Consistently getting less than seven hours of sleep a day is associated with increased injury rates at work. The prevalence of short sleep duration varies by both normal work shift as well as employee occupation.
Research using data from the National Health and Nutrition Examination Survey finds that about 37% of workers regularly get less than seven hours a sleep on a work day. However, among workers who work the night shift, more than 61% fall into this low sleep duration group compared to only about 36% of workers who regularly work a daytime shift (Yong et al., 2017).
- Data Table
Research using data from the Behavioral Risk Factor Surveillance System, a survey that includes 29 states, finds that low sleep duration varies substantially by worker occupation. The occupations associated with the highest prevalence of low sleep duration include production, healthcare support, and healthcare practitioners and technical employees.
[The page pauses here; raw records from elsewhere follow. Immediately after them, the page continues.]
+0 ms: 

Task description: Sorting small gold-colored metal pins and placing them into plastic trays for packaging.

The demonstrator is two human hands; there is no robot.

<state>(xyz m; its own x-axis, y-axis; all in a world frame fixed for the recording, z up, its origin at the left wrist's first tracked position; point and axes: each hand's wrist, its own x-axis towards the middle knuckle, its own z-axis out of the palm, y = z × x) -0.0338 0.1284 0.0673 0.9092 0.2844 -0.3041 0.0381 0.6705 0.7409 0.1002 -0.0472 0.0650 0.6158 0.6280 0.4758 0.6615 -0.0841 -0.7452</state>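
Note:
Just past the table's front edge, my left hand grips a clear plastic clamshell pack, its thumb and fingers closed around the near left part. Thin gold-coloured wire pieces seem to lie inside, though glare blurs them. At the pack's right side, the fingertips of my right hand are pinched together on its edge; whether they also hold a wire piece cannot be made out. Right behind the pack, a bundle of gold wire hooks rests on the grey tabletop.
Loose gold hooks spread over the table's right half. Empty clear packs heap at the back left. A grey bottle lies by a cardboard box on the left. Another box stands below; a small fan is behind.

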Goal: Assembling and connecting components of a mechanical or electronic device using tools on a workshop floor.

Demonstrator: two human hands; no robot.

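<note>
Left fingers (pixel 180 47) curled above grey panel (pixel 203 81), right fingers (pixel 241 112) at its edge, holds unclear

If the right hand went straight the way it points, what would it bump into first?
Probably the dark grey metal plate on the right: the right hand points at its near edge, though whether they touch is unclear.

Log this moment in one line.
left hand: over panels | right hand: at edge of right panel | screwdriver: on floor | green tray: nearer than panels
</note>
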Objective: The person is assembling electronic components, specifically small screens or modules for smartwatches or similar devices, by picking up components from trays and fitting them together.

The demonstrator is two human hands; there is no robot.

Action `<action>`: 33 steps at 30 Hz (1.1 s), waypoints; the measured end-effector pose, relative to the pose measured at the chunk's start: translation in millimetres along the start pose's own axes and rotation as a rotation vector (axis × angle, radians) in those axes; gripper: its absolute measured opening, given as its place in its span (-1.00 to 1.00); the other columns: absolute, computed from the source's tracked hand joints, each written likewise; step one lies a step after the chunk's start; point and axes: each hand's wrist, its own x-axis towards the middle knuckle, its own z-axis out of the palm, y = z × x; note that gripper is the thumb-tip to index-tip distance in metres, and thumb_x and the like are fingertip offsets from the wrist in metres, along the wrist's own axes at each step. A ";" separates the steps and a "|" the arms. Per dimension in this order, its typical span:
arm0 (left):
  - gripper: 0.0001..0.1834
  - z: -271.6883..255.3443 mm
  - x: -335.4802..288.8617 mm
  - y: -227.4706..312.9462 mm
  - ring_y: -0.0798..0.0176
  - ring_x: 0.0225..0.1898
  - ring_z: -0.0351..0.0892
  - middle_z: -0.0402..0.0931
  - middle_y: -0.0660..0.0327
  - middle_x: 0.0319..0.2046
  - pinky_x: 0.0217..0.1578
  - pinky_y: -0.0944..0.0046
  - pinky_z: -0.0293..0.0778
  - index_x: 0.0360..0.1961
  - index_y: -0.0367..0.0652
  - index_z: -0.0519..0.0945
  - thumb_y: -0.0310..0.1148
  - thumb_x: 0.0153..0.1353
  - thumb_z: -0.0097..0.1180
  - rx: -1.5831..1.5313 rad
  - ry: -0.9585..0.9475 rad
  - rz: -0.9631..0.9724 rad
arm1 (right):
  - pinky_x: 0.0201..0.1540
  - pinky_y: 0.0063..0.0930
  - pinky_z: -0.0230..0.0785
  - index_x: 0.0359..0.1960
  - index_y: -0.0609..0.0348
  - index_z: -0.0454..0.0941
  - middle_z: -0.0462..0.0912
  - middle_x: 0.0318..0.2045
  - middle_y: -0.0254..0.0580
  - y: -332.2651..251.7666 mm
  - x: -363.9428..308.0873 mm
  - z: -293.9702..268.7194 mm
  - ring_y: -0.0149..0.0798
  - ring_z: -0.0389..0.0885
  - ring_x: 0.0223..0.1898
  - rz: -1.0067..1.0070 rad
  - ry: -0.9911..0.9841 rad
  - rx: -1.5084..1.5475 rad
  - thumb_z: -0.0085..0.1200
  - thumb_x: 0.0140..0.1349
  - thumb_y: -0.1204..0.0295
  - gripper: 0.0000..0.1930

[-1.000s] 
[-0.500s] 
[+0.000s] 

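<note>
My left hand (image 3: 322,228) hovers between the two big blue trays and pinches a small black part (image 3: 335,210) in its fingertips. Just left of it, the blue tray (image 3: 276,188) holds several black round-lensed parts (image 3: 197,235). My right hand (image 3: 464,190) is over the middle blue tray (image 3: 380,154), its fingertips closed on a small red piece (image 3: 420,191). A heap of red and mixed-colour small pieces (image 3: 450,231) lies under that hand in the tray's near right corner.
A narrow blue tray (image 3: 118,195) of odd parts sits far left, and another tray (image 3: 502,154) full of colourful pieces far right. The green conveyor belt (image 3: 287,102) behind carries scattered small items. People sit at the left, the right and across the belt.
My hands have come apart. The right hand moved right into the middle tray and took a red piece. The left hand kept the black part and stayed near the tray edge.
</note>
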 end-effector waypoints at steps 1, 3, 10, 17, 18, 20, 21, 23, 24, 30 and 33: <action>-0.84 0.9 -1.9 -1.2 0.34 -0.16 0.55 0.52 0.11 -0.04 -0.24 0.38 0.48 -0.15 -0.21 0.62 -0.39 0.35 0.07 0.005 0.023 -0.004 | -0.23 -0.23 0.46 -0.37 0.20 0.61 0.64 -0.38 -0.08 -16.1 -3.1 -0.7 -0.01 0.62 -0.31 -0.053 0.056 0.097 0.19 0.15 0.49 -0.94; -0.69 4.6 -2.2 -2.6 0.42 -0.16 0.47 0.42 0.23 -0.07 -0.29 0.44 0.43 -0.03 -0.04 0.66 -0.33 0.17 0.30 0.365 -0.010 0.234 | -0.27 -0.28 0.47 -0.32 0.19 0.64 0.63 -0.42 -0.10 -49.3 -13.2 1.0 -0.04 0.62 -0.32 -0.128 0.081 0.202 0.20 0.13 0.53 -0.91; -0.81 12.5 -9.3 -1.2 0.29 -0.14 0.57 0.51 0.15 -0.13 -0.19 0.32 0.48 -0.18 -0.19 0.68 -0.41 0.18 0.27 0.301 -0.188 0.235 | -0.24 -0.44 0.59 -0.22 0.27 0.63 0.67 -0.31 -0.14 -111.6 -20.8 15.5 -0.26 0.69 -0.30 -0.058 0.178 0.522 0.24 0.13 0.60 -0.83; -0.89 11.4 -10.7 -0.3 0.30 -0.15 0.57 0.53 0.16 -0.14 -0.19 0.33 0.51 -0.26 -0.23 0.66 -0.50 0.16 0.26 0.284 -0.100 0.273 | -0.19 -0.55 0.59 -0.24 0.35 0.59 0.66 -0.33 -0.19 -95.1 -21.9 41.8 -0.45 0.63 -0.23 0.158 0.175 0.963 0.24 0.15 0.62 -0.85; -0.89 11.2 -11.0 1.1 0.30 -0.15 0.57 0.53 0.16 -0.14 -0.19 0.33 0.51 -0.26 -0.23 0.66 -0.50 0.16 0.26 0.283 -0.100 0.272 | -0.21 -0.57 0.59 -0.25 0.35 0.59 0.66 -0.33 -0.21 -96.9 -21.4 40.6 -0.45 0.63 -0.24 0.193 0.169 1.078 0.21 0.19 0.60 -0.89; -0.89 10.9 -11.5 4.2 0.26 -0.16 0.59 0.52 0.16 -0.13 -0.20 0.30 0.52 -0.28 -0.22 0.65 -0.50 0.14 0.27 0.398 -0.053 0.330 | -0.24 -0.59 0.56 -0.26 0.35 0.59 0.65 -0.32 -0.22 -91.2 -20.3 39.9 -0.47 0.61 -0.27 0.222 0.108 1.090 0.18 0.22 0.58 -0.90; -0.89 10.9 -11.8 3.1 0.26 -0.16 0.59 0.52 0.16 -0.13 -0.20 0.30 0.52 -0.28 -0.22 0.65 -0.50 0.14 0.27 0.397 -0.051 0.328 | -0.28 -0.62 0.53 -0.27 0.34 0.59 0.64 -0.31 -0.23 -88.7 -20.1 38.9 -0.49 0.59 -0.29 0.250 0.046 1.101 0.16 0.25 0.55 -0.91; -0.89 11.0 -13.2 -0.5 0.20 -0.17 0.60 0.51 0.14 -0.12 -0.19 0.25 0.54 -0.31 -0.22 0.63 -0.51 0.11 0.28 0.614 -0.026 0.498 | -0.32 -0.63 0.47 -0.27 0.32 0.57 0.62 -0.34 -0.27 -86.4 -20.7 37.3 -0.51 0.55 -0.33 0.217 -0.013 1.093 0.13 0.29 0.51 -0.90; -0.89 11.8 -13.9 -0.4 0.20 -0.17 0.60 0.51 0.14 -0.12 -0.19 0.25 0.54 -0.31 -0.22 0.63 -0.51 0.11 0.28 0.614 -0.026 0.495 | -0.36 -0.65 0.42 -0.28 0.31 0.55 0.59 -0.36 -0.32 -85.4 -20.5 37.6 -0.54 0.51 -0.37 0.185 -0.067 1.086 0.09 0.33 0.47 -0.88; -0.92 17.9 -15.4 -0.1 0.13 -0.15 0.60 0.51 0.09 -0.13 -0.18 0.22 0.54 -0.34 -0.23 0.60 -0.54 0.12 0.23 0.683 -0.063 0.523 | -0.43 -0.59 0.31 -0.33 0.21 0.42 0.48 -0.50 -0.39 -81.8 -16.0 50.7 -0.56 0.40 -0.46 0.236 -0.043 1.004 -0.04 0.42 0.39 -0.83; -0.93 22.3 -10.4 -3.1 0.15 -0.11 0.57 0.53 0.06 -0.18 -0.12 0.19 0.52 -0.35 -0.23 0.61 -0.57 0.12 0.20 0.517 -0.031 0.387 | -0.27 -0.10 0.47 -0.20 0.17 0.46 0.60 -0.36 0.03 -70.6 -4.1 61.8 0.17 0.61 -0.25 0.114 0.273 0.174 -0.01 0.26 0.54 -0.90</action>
Forty percent or more of workers in each of these occupational groups regularly receive less than seven hours a sleep a night. Occupations associated with the lowest prevalence of low sleep duration include farming, fishing, and forestry; education, training, and library; as well as community and social services. Fewer than 33% of workers in these occupations suffer from low sleep duration (Shockery & Wheaton, 2017).
- Data Table
- Shockery, T.M. & Wheaton, A.G. (March 3, 2017). Short sleep duration by occupation group – 29 states, 2013-2014. Morbidity and Mortality Weekly Report. US Department of Health and Human Services, 66(8).
- Yong, L.C., Lie, J., Calvert, G.M. (2017). Sleep-related problems in the US working population: prevalence and association with shiftwork status. Occupational Environmental Medicine; 74:93-104.